Work instructions: Which of the lines below include "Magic"? Each one should be copied out.
(Dataset content Opens)
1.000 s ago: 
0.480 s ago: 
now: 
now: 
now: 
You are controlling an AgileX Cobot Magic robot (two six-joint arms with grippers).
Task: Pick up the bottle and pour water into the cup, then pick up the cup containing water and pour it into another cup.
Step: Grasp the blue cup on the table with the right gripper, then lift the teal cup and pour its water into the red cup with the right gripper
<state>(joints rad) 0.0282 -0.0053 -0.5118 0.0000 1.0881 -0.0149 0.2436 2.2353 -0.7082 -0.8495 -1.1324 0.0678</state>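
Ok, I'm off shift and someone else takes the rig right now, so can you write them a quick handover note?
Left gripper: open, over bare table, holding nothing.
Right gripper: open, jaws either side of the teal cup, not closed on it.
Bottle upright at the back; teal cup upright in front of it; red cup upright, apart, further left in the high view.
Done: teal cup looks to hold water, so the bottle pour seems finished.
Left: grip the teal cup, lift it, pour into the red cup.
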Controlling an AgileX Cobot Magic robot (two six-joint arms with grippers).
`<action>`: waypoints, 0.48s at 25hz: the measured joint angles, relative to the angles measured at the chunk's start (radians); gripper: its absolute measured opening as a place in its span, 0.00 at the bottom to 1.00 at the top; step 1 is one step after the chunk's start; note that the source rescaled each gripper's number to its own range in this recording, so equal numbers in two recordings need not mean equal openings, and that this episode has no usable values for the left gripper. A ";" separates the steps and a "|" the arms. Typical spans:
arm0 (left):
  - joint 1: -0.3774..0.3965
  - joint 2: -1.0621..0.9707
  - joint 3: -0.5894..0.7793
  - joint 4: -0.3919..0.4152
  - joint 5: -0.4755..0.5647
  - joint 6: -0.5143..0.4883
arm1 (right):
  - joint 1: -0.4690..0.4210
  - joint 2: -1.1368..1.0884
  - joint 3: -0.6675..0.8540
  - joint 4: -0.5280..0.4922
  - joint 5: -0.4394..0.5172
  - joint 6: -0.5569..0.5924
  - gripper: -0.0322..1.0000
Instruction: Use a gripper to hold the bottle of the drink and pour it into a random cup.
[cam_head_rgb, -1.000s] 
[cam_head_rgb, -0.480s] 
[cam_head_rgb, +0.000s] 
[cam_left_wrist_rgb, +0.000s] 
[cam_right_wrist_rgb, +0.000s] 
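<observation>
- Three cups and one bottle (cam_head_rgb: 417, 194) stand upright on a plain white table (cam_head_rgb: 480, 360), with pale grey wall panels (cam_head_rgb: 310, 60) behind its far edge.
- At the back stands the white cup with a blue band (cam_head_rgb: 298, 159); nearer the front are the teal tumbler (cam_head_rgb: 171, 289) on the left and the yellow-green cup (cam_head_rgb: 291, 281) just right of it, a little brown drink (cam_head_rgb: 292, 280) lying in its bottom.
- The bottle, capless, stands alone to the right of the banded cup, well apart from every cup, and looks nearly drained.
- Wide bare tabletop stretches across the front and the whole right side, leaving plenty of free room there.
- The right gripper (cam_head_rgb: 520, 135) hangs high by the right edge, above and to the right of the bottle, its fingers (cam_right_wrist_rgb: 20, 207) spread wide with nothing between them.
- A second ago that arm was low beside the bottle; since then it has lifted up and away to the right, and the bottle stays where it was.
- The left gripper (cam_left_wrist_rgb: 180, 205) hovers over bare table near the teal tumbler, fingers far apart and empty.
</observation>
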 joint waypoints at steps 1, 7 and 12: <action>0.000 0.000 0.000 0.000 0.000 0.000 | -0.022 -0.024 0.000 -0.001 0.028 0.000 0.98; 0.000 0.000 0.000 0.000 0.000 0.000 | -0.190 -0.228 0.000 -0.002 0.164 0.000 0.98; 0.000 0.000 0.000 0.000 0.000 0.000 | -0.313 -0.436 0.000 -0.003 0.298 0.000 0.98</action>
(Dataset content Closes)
Response area:
You are controlling an AgileX Cobot Magic robot (two six-joint arms with grippers).
Controlling an AgileX Cobot Magic robot (two six-joint arms with grippers).

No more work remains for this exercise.